Effective Communication Between People Is Still The Most Important Part
When we started setting up our call center, and developing the virtual enrollment capabilities that our broker and employer clients are enjoying now that everyone is a remote worker, there was a lot to learn and decide about technology. That's still there, but it's in the background. The technology is a tool that has to answer the same questions that have always been most important about providing benefits enrollment, even when it was done with paper brochures and handwritten applications: How can we do this in a way that leaves employees feeling well educated and confident about their decisions and leaves the employer and broker feeling well supported?
Can we discuss your life insurance needs, it is estimated that a [access client marital status], [access client age] [access client gender] who makes [access client salary] should have no less than [output needs calculation] in life insurance coverage [await response then initiate closing sequence]
Unsurprisingly, the answer still lies in effective communication between people. If you are a benefits broker, employer, or HR professional, we can now conduct a completely virtual enrollment for you, for a workforce of any size and in any location (including everyone's respective kitchen tables). A lot of modern technology will be brought to bear. But the important part of our pre-enrollment strategy discussions won't be about what the technology is, it will be about how we'll use it to accomplish our goal of connecting with a group of people who can no longer just be corralled into a conference room for a meeting.
And when the time comes for connecting with those employees , the technology of virtual enrollment will be fully in play. They'll get communication by text, by email, by beautifully presented and intuitive web portal; they'll have all the conveniences, like self scheduling online, so that they can have their enrollment appointment at the time that's best for them. Maybe in between helping their housebound kids with their virtual schoolwork and washing the family's face masks.

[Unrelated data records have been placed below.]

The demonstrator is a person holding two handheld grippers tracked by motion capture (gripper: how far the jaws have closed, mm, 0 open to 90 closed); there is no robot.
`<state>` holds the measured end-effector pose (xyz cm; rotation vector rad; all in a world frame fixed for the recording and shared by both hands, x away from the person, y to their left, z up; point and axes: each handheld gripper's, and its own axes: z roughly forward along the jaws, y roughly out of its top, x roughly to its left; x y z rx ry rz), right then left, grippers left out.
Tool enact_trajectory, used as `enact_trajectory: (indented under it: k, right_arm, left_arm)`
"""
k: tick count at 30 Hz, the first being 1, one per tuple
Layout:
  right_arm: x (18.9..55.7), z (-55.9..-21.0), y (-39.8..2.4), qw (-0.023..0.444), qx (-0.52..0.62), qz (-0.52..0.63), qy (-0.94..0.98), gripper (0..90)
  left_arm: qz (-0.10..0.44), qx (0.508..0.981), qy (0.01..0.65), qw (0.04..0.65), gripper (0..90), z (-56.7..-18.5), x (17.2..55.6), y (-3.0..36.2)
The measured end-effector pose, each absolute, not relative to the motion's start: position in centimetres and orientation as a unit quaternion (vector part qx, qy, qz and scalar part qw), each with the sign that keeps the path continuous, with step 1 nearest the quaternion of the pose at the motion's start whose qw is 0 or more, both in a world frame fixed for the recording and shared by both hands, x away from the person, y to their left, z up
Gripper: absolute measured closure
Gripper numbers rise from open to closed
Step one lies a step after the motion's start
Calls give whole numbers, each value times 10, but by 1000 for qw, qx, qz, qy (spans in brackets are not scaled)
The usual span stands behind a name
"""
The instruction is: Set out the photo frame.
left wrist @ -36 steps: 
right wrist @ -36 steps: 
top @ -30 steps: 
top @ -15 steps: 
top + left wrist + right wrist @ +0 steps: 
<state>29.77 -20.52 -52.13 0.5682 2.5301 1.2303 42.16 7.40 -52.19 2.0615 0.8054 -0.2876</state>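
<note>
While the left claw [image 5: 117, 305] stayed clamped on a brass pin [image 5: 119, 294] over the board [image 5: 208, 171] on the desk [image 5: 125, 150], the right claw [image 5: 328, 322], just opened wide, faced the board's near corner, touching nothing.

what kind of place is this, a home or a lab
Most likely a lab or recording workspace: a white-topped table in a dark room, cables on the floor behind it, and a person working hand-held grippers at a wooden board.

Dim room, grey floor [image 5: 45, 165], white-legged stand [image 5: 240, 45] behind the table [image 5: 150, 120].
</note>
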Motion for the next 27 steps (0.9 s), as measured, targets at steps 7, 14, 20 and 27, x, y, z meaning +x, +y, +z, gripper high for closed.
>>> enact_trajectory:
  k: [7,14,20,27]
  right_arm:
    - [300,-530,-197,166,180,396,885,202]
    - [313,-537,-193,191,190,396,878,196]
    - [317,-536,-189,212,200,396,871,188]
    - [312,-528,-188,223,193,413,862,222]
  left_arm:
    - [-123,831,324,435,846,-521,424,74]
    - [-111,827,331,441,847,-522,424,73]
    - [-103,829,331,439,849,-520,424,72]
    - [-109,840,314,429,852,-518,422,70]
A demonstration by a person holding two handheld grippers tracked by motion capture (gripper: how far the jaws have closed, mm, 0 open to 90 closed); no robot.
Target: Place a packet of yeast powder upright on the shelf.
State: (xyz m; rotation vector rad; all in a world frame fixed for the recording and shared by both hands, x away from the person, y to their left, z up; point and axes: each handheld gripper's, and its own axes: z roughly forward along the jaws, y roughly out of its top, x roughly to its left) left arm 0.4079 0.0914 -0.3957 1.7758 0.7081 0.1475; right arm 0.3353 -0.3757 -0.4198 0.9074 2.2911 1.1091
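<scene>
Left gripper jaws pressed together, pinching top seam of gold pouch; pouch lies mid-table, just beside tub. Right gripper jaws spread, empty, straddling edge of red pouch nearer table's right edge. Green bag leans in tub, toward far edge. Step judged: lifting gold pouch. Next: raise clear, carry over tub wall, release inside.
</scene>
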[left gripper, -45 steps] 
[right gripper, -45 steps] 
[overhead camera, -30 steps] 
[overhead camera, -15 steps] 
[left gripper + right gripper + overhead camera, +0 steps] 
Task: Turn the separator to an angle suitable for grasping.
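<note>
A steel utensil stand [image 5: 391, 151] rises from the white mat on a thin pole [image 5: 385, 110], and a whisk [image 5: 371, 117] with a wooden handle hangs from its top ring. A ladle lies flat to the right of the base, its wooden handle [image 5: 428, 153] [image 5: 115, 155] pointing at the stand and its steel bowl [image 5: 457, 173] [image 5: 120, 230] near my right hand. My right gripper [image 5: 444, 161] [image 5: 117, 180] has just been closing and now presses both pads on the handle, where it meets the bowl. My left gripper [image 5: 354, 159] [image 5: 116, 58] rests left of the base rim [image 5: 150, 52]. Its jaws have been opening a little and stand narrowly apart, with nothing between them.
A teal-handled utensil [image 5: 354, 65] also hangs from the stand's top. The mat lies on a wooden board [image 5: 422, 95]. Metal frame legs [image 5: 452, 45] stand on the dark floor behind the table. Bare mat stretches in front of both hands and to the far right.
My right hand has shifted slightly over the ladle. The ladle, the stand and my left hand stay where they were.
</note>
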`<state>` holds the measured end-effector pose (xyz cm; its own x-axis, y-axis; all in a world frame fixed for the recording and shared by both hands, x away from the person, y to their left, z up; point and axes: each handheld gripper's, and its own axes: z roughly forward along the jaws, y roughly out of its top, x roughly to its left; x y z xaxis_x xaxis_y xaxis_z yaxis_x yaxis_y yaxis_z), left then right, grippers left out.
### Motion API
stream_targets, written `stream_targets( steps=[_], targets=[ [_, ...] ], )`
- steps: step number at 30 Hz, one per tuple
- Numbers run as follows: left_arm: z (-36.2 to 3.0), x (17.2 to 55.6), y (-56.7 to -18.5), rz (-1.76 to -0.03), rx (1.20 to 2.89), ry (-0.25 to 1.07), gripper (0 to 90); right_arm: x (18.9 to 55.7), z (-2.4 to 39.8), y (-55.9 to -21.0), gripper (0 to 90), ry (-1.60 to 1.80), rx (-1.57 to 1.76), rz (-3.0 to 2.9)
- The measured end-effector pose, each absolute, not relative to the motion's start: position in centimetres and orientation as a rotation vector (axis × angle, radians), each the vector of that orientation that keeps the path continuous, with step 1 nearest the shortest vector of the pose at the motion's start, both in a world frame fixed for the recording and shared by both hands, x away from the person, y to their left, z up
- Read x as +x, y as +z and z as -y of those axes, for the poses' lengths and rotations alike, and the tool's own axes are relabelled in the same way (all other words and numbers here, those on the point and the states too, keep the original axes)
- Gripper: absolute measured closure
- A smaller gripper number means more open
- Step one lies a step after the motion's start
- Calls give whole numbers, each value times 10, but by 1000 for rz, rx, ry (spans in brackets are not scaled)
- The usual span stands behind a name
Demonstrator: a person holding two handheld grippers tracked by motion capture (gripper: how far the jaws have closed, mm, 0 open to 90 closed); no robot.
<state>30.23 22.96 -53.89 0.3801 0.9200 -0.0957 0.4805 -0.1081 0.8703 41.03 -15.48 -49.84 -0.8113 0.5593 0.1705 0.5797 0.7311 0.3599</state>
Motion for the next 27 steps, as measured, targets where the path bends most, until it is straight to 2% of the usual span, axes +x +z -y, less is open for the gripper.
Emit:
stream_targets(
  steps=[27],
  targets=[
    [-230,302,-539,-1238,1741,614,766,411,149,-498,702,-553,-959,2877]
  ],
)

But it's all in the service of connecting them to a real live person who can guide them through it all. I'm so happy that we've solved one of benefit enrollment's oldest problems and can use technology to set up meaningful communication at a time when everyone is suddenly one of those hard to reach employees. I can't physically walk through my call center right now, but when I'm doing one of my, you know, imaginary walkthroughs, I know the important part of what I'm hearing is the sound of the voices, not the hum of the circuitry.